WHAT IS NEEDED
Only lines with the word "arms" are needed; collect each of them from the listing below.

INFORMATION PROVIDED
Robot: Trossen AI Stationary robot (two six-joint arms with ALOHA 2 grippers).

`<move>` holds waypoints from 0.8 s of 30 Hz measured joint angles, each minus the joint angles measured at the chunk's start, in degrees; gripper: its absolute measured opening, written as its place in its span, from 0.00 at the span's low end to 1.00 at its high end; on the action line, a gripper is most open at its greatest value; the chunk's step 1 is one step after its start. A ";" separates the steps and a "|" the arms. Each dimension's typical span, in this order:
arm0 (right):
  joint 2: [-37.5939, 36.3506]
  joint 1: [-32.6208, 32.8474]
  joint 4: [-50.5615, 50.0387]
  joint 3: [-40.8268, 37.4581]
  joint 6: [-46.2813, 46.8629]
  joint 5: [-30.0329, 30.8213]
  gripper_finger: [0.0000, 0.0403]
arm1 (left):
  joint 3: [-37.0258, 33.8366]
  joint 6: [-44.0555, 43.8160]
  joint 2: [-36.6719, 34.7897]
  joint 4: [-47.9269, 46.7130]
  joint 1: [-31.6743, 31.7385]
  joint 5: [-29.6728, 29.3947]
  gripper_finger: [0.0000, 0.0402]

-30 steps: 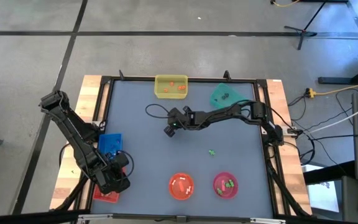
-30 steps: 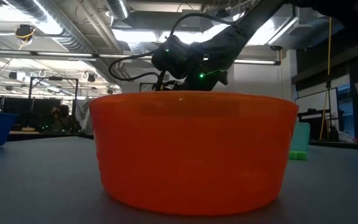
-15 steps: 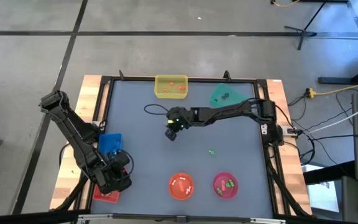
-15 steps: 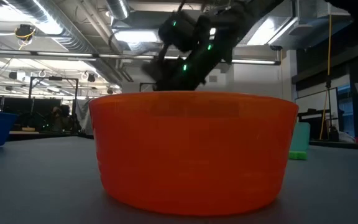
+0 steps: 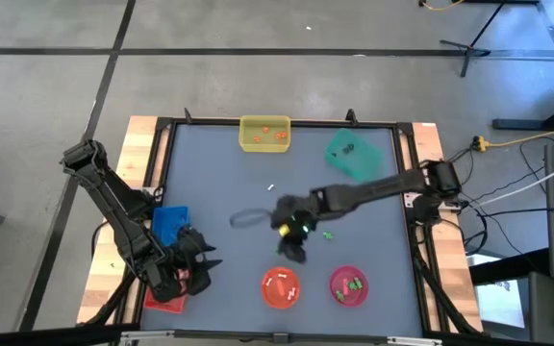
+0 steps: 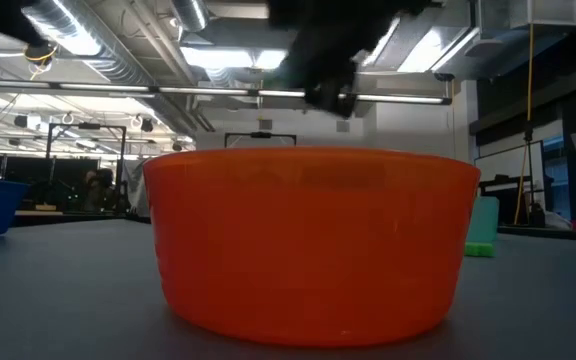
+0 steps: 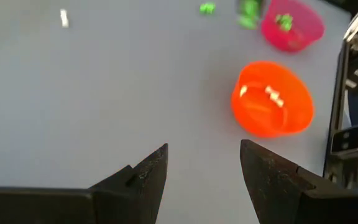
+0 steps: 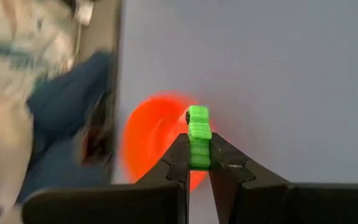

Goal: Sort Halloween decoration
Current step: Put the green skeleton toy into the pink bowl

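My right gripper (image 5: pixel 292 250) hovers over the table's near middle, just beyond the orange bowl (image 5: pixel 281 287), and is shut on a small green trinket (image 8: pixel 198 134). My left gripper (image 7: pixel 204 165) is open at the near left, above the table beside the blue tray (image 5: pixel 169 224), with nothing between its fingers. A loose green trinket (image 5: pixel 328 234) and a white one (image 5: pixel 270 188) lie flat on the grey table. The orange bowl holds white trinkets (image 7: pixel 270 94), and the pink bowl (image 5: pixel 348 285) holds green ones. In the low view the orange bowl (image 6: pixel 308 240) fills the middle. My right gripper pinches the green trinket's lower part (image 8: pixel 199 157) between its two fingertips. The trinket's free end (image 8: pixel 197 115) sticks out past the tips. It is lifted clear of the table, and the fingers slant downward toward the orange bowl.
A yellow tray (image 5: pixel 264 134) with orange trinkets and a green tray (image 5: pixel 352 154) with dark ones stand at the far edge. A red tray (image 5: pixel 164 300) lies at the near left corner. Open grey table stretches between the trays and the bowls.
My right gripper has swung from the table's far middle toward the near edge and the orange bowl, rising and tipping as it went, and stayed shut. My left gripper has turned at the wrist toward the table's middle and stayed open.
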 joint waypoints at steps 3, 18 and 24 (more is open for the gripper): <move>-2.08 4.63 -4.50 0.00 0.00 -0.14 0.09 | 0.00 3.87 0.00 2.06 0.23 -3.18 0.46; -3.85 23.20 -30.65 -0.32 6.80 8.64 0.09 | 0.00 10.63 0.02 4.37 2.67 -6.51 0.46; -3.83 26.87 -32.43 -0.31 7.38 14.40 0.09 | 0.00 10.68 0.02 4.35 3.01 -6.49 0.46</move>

ANSWER SPACE
Robot: Trossen AI Stationary robot (two six-joint arms with ALOHA 2 grippers).
`<move>` holds waypoints from 0.8 s of 30 Hz measured joint angles, each minus the joint angles measured at the chunk's start, in degrees; gripper: its absolute measured opening, written as its place in its span, from 0.00 at the span's low end to 1.00 at its high end; on the action line, a gripper is most open at its greatest value; the chunk's step 1 is one step after its start. A ";" separates the steps and a "|" the arms. Each dimension's typical span, in this order:

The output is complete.